いろいろエピソードを引用しているが、吉田松陰が好んだ孟子の「自らかえりみてなおくんば、千万人といえども吾行かん」という言葉を引用している。これはわたしの出身高校の校訓でもあったのでよく知っているが、吉田松陰との絡みは初めて知った。それからナチスとの融和を進めるチェンバレン内閣に野党を代表して質問に立ったアーサー・グリーンウッドが首相の答弁にたじろいでいると、与党席から「アーサー、スピーク・フォー・イングランド」という声が飛び、その声に勇気付けられて歴史的な演説を行った、というエピソードが書かれていた。これは知っていたが、なんど読んでも感動するものはする。早くから外務省の妨害や親中・親北朝鮮派の中傷にめげず拉致問題を取り上げ続けた安倍だからこそ、こういうことを書いても説得力があるわけで、誰にでもできることではないと思う。

国民的人気という点では共通していても、そういう意味では安倍晋三は小泉純一郎とは全く違う個性の持ち主だといってもいい。小泉ほど首脳外交に向いているかどうかがわからないところがいまのところ安倍の難点だと思うし、官房長官なら強硬外交に成功しても首相としては未知数ではあるが、新しい時代の個性的な総理大臣になることは間違いないだろうと思う。やはり昔の政治家は大人物かなとは思うがあまりに時代的な違いからかセンスの面で理解しにくいところが多いが、安倍のストレートなセンスはわたしなどには非常に理解しやすいし共感もする。ただそのストレートなところが危険だと思う人たちがいるのは私としても理解は出来る。しかし、現在の世界の政治家を見てもわかるように、ストレートな表現のほうが外交上は理解されやすく、プラスになると思われるので、いいほうに出てくれればいいなと思っている。

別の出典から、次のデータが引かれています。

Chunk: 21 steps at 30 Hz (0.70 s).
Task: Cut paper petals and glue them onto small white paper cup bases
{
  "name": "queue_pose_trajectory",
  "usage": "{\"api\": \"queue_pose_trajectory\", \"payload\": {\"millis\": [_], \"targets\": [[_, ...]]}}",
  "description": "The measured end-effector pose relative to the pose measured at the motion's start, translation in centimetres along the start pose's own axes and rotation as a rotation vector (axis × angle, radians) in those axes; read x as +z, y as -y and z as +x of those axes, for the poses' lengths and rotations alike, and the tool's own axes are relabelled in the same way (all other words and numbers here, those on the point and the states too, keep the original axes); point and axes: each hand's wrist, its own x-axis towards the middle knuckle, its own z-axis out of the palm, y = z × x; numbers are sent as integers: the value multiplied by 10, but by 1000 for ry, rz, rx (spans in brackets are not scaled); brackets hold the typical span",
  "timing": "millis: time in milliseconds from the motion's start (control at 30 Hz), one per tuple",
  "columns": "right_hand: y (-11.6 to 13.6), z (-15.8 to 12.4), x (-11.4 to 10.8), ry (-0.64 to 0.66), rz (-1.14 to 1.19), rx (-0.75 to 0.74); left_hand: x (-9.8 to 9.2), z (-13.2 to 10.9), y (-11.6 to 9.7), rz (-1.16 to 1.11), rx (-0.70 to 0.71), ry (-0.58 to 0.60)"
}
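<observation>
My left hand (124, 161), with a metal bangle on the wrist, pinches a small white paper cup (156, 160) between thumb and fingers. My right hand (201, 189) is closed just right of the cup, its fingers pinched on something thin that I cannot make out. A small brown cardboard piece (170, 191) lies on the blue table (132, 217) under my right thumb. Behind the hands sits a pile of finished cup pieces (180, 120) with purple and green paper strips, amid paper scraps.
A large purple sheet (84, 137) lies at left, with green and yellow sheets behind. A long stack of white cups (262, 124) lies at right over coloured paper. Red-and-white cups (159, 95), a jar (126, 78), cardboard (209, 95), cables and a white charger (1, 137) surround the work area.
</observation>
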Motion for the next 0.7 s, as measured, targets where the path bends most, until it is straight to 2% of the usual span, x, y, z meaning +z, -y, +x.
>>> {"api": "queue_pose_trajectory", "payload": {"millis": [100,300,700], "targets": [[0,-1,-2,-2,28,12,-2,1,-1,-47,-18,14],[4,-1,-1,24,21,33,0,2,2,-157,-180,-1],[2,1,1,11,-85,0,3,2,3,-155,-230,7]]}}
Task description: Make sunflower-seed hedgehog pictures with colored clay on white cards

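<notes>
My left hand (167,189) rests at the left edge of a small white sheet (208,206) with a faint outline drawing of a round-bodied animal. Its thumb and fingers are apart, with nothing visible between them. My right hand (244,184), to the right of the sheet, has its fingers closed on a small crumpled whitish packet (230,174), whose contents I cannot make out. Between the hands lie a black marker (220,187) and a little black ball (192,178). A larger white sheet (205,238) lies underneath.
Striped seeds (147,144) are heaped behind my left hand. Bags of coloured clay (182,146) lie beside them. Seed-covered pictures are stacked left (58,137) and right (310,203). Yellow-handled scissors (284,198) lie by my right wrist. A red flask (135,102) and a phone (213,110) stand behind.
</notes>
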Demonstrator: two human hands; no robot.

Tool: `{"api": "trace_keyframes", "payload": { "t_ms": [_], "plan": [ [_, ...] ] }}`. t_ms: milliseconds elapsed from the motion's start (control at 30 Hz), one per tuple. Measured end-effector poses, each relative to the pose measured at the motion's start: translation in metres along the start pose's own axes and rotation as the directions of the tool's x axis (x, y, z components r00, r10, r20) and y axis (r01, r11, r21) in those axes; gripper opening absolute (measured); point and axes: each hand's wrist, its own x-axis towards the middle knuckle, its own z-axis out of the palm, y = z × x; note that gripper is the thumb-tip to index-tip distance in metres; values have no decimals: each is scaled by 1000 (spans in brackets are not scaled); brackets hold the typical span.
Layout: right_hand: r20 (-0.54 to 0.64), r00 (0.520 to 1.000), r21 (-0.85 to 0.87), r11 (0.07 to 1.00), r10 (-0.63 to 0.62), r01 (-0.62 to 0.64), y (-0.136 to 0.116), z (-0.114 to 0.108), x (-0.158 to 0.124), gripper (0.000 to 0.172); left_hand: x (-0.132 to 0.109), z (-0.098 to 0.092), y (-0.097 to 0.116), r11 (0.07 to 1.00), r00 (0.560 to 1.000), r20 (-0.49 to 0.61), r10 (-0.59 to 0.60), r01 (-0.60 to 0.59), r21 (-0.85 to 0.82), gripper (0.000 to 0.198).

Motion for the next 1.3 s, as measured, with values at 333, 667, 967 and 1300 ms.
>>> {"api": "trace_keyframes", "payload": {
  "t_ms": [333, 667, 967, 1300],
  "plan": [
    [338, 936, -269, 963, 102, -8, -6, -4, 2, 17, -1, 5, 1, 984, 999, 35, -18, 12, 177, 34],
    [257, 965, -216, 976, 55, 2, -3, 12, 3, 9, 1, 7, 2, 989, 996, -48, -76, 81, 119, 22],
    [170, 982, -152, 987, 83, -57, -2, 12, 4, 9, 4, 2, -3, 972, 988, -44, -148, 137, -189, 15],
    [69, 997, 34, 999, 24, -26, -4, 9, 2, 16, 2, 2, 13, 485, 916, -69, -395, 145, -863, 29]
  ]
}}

福田康夫は結局総裁選を降りてしまったが、靖国問題を争点にすることを嫌った、というのはある意味その通りだろう。またミサイル問題での安倍の手腕とそれへの評価を見て流れは決したと思ったのかもしれない。確かに70の首相よりは50台の首相のほうが世界の趨勢からいえば望ましいだろう。村山元首相のようにサミットのイタリア料理が当たって腹を下すようでも困る。

「漫画好き」の麻生や「自転車狂」の谷垣などある意味現代的な意味で個性的な総裁候補たちだが、まあやはり安倍だろう。(7.22.)